Charles de Butré 1724-1805 : un physiocrate tourangeau en Alsace et dans le margraviat de Bade : d'après ses papiers inedits avec de nombreux extraits de sa correspondence...

VII

Butré cependant n’avait pas retrouvé dans ses plantations d’Ettlingen le calme et la santé dont il avait espéré y jouir. Soit que la solitude dans laquelle il vivait lui pesât, soit qu’un hiver, passé au pied de la Forêt-Noire au lieu de l’être sur les bords de la Méditerrannée, eût réellement détraqué ses nerfs et assombri son humeur, il quitta vers la fin de l'automne 1788 le pays de Bade, avec l’intention secrète de n’y pas rentrer de si tôt, comme nous le verrons tout à l'heure. Depuis le mois de novembre il se tenait enfermé, souffreteux et morose, dans son appartement de la rue des Bestiaux, à Strasbourg, quand le marquis lui adressa la lettre suivante: :

« De Paris, le 4° décembre 1788.

« J'étais véritablement en peine de vous, mon cher monsieur, et de n'avoir aucune nouvelle, de vous d’abord et ensuite du pays que vous habitez, auquel je dois un intérêt particulier qui ne sort pas de ma mémoire... Je vois que votre cher baron ressemble au paysan d'Horace qui attend au bord de la rivière que l’eau ait coulé. Au bout du compte; quelque ait été le métier qu’on a fait toute sa vie, il serait peut-être dangereux de le quitter à plat quand on y a vieilli.
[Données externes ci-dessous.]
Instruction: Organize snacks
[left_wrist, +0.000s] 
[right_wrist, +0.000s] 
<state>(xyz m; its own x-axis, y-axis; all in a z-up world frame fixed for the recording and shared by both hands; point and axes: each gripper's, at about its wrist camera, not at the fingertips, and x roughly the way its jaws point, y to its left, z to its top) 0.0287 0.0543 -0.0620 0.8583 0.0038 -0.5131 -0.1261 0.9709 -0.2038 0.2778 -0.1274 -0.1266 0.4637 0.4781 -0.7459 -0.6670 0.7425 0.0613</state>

Sully disait que si un homme était accoutumé à recevoir cent coups tous les matins, ils lui manqueraient fort au jour où cesserait la pénitence. Les distractions forcées loin de nuire à la santé, font diversion à son déchet. Quant à ce qui est des minuties, il n’est point de ligne de démarcation entre

* La correspondance de Butré ne lui était point adressée à son domicile chez Fritz, mais chez M. Hammerer, négociant, dans la rue Dauphine. C'était probablement le banquier du baron.